(INFORMATION SUPPLIED):
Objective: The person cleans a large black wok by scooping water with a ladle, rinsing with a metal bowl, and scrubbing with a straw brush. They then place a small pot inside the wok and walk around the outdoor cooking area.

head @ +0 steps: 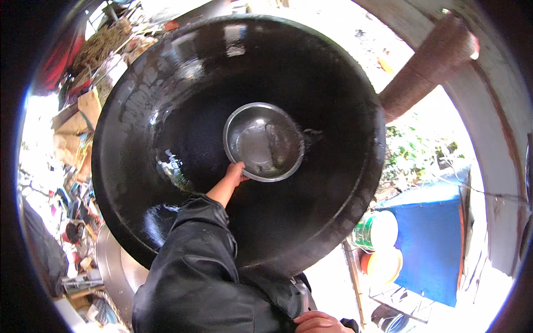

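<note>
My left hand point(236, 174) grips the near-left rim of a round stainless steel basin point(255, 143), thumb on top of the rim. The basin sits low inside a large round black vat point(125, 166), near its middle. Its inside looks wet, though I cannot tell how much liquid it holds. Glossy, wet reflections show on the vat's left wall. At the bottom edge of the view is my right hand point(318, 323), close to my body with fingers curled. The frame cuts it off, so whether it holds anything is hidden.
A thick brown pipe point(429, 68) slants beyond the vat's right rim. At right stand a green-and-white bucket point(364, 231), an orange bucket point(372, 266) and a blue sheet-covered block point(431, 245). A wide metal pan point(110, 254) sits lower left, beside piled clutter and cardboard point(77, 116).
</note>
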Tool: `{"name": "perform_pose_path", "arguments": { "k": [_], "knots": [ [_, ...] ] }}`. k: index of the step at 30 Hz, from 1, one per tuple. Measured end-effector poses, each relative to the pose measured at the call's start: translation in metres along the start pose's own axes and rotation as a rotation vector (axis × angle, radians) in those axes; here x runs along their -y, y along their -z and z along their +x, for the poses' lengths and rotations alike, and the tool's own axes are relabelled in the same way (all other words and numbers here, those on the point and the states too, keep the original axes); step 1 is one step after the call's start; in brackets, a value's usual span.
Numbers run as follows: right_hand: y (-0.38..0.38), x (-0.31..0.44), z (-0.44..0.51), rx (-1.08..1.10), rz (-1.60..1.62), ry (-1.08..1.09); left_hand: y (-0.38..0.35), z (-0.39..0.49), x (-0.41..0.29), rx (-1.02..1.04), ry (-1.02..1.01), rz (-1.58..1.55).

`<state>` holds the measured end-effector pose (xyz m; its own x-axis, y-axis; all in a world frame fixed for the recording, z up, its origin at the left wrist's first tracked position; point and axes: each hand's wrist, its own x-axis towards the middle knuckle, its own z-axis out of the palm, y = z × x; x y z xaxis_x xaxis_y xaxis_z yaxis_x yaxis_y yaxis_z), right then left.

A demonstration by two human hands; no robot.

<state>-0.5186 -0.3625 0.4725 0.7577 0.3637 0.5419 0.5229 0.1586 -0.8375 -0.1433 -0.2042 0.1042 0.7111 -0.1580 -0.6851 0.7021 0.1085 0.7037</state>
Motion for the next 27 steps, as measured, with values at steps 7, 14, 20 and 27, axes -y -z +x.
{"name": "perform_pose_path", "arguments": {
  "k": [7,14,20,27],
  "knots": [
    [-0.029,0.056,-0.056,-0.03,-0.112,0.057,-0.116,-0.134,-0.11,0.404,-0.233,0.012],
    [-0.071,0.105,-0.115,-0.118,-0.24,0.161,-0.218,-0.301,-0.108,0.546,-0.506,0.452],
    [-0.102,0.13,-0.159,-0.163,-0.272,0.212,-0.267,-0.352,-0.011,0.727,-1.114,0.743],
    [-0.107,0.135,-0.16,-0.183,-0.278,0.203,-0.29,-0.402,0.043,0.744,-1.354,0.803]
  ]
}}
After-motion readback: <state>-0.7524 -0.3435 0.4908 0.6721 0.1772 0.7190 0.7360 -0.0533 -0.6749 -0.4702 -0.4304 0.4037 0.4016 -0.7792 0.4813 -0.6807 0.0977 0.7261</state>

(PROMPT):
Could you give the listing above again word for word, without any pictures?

(ANSWER TO THE PROBLEM):
Objective: The person cleans a large black wok by scooping water with a ladle, rinsing with a metal bowl, and scrubbing with a straw brush. They then place a small pot inside the wok and walk around the outdoor cooking area.

head @ +0 steps: 

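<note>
My left hand point(236, 174) grips the near-left rim of a round stainless steel basin point(255, 143), thumb on top of the rim. The basin sits low inside a large round black vat point(125, 166), near its middle. Its inside looks wet, though I cannot tell how much liquid it holds. Glossy, wet reflections show on the vat's left wall. At the bottom edge of the view is my right hand point(318, 323), close to my body with fingers curled. The frame cuts it off, so whether it holds anything is hidden.
A thick brown pipe point(429, 68) slants beyond the vat's right rim. At right stand a green-and-white bucket point(364, 231), an orange bucket point(372, 266) and a blue sheet-covered block point(431, 245). A wide metal pan point(110, 254) sits lower left, beside piled clutter and cardboard point(77, 116).
</note>
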Tool: `{"name": "perform_pose_path", "arguments": { "k": [_], "knots": [ [_, ...] ] }}`. k: index of the step at 30 Hz, from 1, one per tuple. Measured end-effector poses, each relative to the pose measured at the call's start: translation in metres along the start pose's own axes and rotation as a rotation vector (axis × angle, radians) in those axes; here x runs along their -y, y along their -z and z along their +x, for the poses' lengths and rotations alike, and the tool's own axes are relabelled in the same way (all other words and numbers here, those on the point and the states too, keep the original axes); step 1 is one step after the call's start; in brackets, a value's usual span.
Numbers run as follows: right_hand: y (-0.38..0.38), x (-0.31..0.44), z (-0.44..0.51), rx (-1.08..1.10), rz (-1.60..1.62), ry (-1.08..1.09); left_hand: y (-0.38..0.35), z (-0.39..0.49), x (-0.41..0.29), rx (-1.02..1.04), ry (-1.02..1.01), rz (-1.58..1.55).

`<state>` holds the measured end-effector pose (xyz m; its own x-axis, y-axis; all in a world frame fixed for the recording, z up, its origin at the left wrist's first tracked position; point and axes: each hand's wrist, its own x-axis towards the middle knuckle, its own z-axis out of the palm, y = z × x; x y z xaxis_x xaxis_y xaxis_z yaxis_x yaxis_y yaxis_z), right then left.

A demonstration by two human hands; no robot.

<state>-0.5186 -0.3625 0.4725 0.7577 0.3637 0.5419 0.5229 0.1586 -0.8375 -0.1433 -0.2042 0.1042 0.7111 -0.1580 -0.6851 0.7021 0.1085 0.7037</state>
Motion for the next 27 steps, as measured, with values at steps 7, 14, 20 and 27, axes -y -z +x.
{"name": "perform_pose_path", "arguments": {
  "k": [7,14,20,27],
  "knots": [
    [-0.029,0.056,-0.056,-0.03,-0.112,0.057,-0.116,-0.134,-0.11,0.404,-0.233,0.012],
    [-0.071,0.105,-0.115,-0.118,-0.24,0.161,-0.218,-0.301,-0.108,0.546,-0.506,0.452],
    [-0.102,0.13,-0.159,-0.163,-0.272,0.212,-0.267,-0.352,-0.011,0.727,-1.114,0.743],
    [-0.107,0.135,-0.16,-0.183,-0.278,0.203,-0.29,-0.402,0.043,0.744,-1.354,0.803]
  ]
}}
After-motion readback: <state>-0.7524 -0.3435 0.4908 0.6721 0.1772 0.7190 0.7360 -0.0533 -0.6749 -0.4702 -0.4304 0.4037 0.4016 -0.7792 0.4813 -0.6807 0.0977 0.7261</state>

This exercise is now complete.